Le préalable au sein de toute entreprise engagée n’est-il pas de permettre à chacun de ses collaborateurs de pouvoir… s’engager eux-mêmes ? La première des raisons d’être d’une organisation collective, n’est-elle pas de permettre à ceux qui la composent de défendre et se faire les ambassadeurs directs de cette « Mission » ? N’est-elle pas, plus encore, d’agréger les engagements citoyens de chacune et chacun d’entre eux ? L’investissement citoyen le plus vertueux, le plus évident qu’il soit, à l’ère de la raison d’être, n’est-il pas l’investissement humain, la transmission directe de compétences quand 84% des structures qui font le bien public (associations, autres acteurs d’intérêt général, structures à finalité sociale, etc.), disent avoir besoin de compétences pour se développer durablement ?

Le partage de compétences, l’autre moyen d’investir dans la citoyenneté…

Pro bono est l’abréviation de l’expression latine pro bono publico, qui signifie « pour le bien public ». C’est le fait de transmettre gracieusement ses compétences à des structures à finalité sociale pour leur permettre de se développer durablement. A l’origine connu dans le monde du droit, aux Etats-Unis, le pro bono se répand désormais à tous types de professions, pour tous types de problématiques sociétales et dans plus de 30 pays à travers notre Global Pro Bono Network. En 2011, l’association Pro Bono Lab a été créée pour importer en France cette pratique. Notre pays s’étant doté en 2003 d’un dispositif fiscal en faveur du mécénat des entreprises parmi les plus généreux sur le plan international, la pratique du pro bono y intègre pleinement les dispositifs du mécénat de compétences (sur le temps de travail) comme du bénévolat de compétences (hors temps de travail).

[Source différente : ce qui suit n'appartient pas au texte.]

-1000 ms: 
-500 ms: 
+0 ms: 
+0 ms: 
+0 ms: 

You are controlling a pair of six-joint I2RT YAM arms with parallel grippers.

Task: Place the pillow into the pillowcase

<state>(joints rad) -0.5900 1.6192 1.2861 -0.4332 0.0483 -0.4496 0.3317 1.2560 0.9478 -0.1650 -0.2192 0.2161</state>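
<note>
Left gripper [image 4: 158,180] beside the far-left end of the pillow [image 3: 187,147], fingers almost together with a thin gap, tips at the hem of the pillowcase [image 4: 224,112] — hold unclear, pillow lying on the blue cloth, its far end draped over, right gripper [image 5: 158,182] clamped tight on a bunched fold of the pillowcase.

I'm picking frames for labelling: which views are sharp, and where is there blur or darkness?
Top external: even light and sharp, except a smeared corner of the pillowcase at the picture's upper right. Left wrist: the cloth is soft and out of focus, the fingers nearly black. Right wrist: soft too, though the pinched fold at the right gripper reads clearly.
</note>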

Permettre à ses collaborateurs de s’engager, c’est leur ouvrir les portes de l’écosystème de l’entreprise et libérer des perspectives d’expérimentations nouvelles. C’est leur confier un rôle majeur dans le système d’investissement citoyen de l’entreprise, les rendre ambassadeurs-acteurs du projet et miser sur leurs talents pour mieux préparer l’avenir. Au contact d’acteurs nouveaux, le collaborateur développe de nouvelles compétences dont la résolution de problèmes complexes, l’empathie, la créativité... ces fameuses soft skills nécessaires pour exercer les métiers de demain. 

… et de mettre le collaborateur au cœur de la raison d’être.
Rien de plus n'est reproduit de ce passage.